Mimi Crume Sterling, of The Family Place, urged careful consideration of the information made public about victims.

Other advocates have said public data has helped them and that the move to redact information shouldn’t have been made by city staff without community input.

Earlier this month, family members of the alleged victims of serial murder suspect Billy Chemirmir called the changes “a complete contradiction to the principle of transparency.”

Records available through the city’s open-data portal already can paint an incomplete picture of crime. A search for homicide cases this year yields only 90 results. But the police department’s crime statistics dashboard reports at least 208 cases of murder, non-negligent manslaughter and justifiable homicide.

Other incident reports that were previously available also can suddenly be removed from the city and police’s online portal for reasons that are unclear. For example the case of Tony Timpa, who died in Dallas police custody in 2016, no longer appears in the portal.

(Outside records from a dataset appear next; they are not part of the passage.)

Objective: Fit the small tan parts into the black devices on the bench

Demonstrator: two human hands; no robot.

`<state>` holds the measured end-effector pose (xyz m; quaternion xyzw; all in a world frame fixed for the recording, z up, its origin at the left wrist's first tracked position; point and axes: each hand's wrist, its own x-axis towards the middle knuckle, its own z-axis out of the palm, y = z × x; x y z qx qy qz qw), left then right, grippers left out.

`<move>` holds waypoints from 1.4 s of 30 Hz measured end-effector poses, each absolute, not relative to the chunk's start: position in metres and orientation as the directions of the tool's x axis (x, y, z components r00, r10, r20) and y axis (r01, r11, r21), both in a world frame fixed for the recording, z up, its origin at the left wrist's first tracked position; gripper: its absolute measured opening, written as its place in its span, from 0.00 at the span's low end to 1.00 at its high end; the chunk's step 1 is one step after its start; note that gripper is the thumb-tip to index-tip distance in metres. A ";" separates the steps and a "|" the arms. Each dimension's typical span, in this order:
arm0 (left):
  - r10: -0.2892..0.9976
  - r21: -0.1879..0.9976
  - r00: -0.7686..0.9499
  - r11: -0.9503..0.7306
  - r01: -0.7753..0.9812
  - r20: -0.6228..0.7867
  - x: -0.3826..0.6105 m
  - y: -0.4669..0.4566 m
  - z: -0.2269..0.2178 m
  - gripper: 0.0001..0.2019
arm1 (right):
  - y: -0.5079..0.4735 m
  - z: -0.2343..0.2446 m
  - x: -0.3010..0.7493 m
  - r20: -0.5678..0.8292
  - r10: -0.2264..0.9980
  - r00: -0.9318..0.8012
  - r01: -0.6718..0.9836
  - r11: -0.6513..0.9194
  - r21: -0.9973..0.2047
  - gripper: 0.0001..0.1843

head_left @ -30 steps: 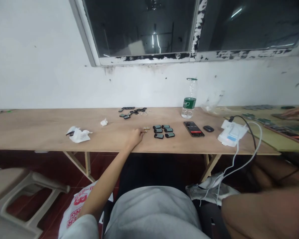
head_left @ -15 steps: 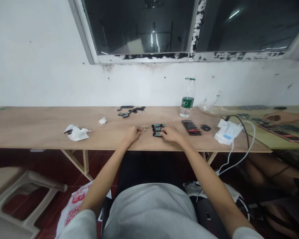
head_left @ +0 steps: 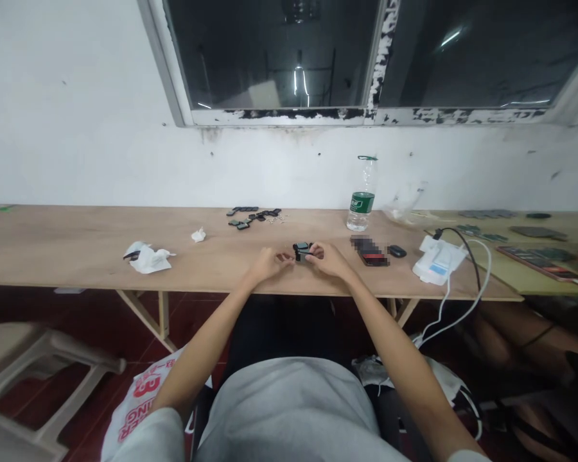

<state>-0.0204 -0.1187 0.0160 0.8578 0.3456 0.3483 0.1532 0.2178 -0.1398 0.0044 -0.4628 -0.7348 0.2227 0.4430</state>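
My right hand (head_left: 329,259), above the table near its front edge, pinches a small black piece (head_left: 306,254) between thumb and fingers. Close on its left, my left hand (head_left: 270,264) has its thumb and fingertips together; whatever they hold is too small to make out. Just behind the fingers lies a small black part with a grey face (head_left: 300,246), partly covered by my right hand. Farther back, several similar black parts (head_left: 253,216) lie scattered beside tiny pale pieces (head_left: 275,219).
A water bottle (head_left: 361,202), a phone (head_left: 368,251), a black mouse-shaped object (head_left: 396,251) and a white power strip with cables (head_left: 436,260) stand to the right. Crumpled tissues (head_left: 149,258) lie left. Another person sits at the right, beside a table (head_left: 515,266) with parts.
My right hand has picked up a small black piece from the group on the table. My left hand has moved right towards it, covering the small pale pieces.
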 end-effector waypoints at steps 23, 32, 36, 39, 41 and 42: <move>0.808 0.853 0.414 -0.506 0.124 0.419 -0.009 -0.115 0.005 0.14 | -0.151 0.009 0.208 0.261 0.954 -0.147 0.121 0.279 -0.953 0.16; 0.812 0.854 0.450 -0.490 0.178 0.372 -0.011 -0.115 0.006 0.19 | -0.153 0.005 0.202 0.282 0.949 -0.138 0.203 0.306 -0.930 0.11; 0.757 0.667 0.448 -0.643 0.377 0.476 -0.004 -0.121 0.005 0.18 | -0.150 0.005 0.202 0.343 0.932 -0.122 0.307 0.364 -0.879 0.10; 0.775 0.606 0.425 -0.632 0.484 0.468 0.000 -0.120 0.001 0.16 | -0.147 0.009 0.214 0.453 0.886 -0.099 0.492 0.439 -0.751 0.13; 0.788 0.595 0.419 -0.615 0.518 0.450 0.002 -0.118 -0.003 0.13 | -0.145 0.011 0.228 0.489 0.872 -0.024 0.618 0.398 -0.678 0.14; 0.792 0.587 0.426 -0.611 0.531 0.438 0.002 -0.117 -0.004 0.11 | -0.143 0.011 0.236 0.482 0.876 0.017 0.662 0.352 -0.662 0.13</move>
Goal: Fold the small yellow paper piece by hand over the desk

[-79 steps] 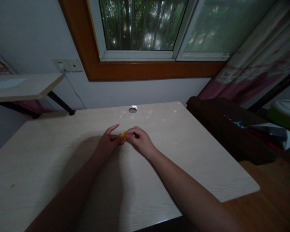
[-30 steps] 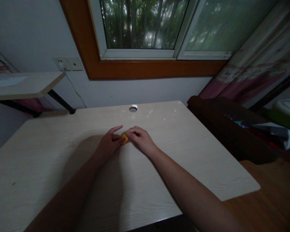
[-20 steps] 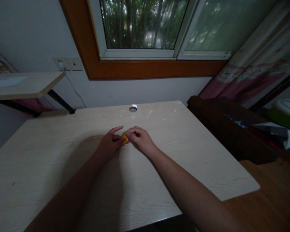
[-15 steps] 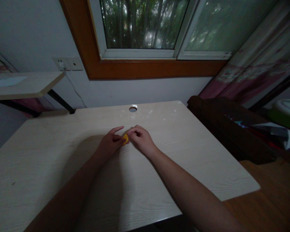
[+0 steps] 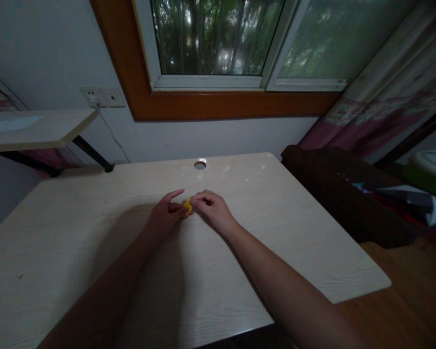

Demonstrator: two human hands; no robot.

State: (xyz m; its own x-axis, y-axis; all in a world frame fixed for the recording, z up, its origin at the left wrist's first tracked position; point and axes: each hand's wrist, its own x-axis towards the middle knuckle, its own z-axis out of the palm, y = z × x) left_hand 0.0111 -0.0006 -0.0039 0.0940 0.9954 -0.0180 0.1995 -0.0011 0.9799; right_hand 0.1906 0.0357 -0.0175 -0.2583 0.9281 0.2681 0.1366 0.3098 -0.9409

Andercheck said she wasn’t sure why some reports disappear. She said the city doesn’t edit the database — the information comes from law enforcement — so she would need to investigate.

“I would need to figure out what in particular is happening with those incidents,” Andercheck said. “But my understanding is that there are times when there is an investigation underway that things may need to not be public.”

In some cities, including Fort Worth, offense report information is not available to the general public but is searchable by journalists through a password-protected media portal.

Reich said the city hasn’t “had a broad conversation” about implementing a similar portal.